The majority of farm ponds are usually constructed for fish farming, fire protection, livestock watering, domestic purposes, or simply landscape beautification. However, their usefulness as irrigation and watershed management tools has not been sufficiently exploited. As water supplies might be uncertain in the existing water distribution system, farmers need to make more concerted efforts to institute on-farm water storage ponds in irrigated and rain-fed areas of the province to improve water security at the farm level.
Farm ponds have great potential to improve agricultural water security by capturing rainfall runoff during the rainy season, storing excess water from any source during times of no need, and enabling the conjunctive use of water in saline groundwater areas for irrigation of crops in the country.

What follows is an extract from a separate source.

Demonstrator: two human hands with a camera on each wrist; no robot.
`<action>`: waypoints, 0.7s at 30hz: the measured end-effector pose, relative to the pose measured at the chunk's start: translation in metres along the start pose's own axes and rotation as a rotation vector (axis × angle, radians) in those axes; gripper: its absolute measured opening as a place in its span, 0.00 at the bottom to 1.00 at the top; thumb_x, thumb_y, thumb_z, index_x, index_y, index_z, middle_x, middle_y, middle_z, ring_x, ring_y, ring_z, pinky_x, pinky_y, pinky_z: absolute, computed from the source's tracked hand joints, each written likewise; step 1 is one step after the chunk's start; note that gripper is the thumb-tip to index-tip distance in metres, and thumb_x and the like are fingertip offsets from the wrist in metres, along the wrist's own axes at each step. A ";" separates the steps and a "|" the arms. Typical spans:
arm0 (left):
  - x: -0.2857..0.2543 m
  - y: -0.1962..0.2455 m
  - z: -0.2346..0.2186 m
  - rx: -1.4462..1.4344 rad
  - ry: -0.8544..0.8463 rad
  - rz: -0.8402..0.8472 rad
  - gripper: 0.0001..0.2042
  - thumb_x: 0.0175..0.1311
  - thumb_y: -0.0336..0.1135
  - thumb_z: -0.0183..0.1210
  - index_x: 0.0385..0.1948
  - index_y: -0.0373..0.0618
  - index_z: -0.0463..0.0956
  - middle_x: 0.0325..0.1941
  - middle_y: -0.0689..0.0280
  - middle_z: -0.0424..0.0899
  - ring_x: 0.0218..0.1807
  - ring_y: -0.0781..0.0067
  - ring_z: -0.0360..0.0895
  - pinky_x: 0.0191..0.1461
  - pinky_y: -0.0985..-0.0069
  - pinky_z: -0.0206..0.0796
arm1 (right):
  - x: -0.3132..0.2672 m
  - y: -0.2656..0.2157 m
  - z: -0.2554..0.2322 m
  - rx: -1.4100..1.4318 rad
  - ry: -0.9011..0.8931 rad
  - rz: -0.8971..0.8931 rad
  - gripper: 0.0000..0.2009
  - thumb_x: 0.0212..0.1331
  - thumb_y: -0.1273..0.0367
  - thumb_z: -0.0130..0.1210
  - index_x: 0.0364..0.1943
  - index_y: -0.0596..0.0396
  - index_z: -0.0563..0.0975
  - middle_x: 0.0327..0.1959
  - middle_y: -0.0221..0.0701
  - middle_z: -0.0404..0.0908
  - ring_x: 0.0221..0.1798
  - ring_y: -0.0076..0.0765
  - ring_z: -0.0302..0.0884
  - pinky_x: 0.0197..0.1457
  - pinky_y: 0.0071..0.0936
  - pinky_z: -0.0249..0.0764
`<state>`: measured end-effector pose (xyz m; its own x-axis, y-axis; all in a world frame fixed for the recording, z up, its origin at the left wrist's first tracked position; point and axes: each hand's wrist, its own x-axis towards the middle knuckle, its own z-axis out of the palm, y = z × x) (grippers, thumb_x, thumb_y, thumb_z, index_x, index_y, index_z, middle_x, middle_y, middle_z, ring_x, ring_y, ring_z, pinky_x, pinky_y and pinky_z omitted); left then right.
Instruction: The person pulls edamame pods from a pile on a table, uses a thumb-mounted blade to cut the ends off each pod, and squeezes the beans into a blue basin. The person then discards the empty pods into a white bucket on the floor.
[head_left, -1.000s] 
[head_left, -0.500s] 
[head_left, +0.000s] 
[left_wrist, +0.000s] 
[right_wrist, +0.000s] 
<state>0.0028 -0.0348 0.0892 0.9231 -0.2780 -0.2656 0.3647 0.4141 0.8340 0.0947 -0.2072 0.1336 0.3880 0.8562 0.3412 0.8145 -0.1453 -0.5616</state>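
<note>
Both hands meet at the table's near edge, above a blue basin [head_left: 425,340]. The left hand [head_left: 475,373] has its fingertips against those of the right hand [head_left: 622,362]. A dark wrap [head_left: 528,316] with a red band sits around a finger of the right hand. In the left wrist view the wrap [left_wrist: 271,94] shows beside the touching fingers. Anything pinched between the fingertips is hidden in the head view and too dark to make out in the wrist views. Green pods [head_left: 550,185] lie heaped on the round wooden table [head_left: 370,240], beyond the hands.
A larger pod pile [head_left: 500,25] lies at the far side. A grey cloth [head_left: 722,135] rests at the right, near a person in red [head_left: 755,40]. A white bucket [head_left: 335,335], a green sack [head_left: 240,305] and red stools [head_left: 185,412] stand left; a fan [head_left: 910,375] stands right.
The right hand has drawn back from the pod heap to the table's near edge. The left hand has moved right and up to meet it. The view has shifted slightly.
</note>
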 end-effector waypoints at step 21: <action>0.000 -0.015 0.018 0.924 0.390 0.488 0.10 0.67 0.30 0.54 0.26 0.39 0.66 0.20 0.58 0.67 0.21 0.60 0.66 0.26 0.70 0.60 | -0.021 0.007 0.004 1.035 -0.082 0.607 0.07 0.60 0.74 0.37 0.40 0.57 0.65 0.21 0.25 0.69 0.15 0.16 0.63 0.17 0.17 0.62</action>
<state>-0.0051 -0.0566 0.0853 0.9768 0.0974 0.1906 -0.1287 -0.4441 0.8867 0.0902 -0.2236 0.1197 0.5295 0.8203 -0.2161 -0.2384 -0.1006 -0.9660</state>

Farm ponds can also serve as a lifesaving water source for frost protection and provide a wide range of additional economic and environmental benefits. As such, farm ponds can be effectively applied in both irrigated and rainfed agriculture.
The farm pond can also be considered for mitigating climatic variability. Under dwindling per capita water availability, even relatively small volumes of water storage can significantly increase agricultural and economic productivity besides safeguarding domestic and livestock needs during dry periods in barani areas. Ponds are necessary for rainfed areas for various reasons including, the absence of facilities for supplemental irrigation, and the availability of a very small volume of discharge from various water sources e.g., small tubewell, dug well, etc.